> _Exercise objective_
Could you copy every line from the material below in which "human" appears?
── Supplied data
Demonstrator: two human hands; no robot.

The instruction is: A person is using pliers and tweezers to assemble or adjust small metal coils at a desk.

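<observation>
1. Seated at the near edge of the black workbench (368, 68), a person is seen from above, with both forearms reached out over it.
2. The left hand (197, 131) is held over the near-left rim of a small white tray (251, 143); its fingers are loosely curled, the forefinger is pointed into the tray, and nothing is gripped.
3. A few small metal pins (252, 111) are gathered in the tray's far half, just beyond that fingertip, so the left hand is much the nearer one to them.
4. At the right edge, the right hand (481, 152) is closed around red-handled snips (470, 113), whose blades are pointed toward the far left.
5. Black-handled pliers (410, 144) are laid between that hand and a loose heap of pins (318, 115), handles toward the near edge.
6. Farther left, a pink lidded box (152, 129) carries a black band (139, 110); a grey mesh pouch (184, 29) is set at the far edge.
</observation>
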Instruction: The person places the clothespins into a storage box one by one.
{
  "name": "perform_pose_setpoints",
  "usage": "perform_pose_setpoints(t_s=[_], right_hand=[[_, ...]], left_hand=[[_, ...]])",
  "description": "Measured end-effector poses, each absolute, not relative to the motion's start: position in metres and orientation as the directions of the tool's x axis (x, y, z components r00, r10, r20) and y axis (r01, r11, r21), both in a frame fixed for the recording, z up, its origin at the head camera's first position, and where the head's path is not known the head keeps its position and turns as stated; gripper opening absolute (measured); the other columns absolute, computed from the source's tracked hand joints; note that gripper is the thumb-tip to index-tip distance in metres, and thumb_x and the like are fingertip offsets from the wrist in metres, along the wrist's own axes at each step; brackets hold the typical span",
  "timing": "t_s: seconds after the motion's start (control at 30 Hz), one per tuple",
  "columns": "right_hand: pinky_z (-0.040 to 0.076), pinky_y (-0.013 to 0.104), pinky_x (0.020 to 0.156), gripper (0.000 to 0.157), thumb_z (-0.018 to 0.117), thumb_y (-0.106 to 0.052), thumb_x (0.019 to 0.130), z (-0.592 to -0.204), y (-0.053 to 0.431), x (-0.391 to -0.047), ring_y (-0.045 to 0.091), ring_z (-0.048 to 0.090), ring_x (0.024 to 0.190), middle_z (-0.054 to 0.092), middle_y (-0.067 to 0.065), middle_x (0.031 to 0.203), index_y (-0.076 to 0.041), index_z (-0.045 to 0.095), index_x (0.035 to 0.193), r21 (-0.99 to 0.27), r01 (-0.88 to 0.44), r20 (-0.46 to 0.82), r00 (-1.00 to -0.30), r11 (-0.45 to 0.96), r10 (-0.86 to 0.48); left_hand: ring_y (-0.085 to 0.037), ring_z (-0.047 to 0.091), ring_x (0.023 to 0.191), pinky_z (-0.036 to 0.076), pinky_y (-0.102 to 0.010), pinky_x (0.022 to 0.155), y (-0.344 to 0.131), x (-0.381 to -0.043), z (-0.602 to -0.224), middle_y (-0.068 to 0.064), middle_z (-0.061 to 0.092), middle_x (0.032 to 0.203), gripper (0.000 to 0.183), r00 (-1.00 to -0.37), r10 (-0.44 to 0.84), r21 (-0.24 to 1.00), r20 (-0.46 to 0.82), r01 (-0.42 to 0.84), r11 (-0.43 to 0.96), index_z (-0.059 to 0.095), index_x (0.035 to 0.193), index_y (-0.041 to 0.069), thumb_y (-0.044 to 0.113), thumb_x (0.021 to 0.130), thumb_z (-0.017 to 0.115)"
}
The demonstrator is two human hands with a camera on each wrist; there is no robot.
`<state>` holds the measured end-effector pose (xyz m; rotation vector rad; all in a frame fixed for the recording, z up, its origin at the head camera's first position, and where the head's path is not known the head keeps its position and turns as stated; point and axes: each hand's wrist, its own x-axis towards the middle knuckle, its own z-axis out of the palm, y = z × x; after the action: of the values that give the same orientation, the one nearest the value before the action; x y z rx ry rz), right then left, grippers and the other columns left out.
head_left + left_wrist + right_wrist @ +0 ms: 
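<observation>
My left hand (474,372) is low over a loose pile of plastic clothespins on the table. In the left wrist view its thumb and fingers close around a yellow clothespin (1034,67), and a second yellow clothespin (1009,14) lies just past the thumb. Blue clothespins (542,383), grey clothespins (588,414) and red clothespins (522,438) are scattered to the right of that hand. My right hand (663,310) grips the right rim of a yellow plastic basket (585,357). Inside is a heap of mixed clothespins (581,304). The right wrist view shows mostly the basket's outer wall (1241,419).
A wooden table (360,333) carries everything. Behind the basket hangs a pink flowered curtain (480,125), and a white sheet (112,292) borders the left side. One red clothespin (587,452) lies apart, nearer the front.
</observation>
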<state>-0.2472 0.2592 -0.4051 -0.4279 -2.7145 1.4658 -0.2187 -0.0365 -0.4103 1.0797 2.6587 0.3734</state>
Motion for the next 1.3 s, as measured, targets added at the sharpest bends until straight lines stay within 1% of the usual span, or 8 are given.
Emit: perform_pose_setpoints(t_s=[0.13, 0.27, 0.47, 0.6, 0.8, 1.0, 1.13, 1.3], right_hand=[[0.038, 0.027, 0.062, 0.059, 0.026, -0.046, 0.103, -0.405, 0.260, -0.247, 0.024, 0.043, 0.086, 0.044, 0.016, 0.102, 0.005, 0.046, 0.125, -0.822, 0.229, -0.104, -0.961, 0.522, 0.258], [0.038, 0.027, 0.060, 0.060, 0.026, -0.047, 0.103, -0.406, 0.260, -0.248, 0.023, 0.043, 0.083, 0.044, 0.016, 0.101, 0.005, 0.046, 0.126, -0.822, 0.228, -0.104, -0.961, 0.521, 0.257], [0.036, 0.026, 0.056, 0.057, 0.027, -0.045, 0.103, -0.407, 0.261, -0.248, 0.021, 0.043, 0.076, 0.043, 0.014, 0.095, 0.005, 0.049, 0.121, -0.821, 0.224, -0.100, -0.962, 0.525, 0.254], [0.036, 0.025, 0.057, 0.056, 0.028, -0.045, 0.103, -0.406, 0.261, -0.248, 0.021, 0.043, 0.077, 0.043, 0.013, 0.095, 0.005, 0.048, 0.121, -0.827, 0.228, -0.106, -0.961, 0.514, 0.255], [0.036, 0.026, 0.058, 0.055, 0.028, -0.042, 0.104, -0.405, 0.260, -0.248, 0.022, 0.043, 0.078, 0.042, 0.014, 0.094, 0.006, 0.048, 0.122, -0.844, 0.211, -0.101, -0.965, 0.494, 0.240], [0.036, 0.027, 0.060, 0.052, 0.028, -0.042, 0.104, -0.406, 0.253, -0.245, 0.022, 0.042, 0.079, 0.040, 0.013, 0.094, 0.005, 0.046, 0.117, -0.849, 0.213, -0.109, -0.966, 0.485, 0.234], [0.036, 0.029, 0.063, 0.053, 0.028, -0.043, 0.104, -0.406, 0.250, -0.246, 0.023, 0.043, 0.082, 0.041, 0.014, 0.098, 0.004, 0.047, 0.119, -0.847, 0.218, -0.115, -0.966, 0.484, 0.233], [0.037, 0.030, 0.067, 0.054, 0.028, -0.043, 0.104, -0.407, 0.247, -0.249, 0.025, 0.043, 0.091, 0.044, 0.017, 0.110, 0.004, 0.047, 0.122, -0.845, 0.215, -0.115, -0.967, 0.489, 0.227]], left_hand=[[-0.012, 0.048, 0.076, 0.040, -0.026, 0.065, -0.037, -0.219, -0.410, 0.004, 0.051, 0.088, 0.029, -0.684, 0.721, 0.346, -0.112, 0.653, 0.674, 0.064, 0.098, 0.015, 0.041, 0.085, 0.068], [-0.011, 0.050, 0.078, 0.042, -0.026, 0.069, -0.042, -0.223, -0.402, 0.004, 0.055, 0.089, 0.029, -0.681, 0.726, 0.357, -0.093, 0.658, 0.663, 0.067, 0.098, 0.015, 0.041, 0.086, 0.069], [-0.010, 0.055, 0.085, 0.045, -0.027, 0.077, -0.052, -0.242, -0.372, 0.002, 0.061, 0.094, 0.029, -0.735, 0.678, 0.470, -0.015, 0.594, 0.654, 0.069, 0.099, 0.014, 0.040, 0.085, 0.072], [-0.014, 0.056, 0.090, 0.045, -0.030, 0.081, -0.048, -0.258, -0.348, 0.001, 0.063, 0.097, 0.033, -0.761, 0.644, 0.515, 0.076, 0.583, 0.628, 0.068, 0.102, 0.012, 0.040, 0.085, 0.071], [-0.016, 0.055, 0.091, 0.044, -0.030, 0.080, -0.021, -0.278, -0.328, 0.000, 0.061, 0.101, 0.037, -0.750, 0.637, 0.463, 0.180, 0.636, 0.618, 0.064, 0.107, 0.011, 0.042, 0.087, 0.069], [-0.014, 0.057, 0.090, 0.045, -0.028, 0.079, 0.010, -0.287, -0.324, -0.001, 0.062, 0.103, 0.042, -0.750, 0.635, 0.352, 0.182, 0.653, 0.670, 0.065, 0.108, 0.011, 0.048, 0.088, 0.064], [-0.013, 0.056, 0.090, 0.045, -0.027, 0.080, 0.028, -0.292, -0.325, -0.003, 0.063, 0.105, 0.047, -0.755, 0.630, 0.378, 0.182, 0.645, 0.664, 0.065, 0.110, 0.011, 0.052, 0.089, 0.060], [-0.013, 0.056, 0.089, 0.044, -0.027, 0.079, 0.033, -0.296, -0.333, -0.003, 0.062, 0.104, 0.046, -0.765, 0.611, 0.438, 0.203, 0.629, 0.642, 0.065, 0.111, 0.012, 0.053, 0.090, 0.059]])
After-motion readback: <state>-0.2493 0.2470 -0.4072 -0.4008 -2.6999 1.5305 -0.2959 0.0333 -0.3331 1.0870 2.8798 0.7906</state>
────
> _Answer to the exercise_
Demonstrator: two human hands; no robot.
The demonstrator is two human hands with a camera on each wrist; there is no robot.

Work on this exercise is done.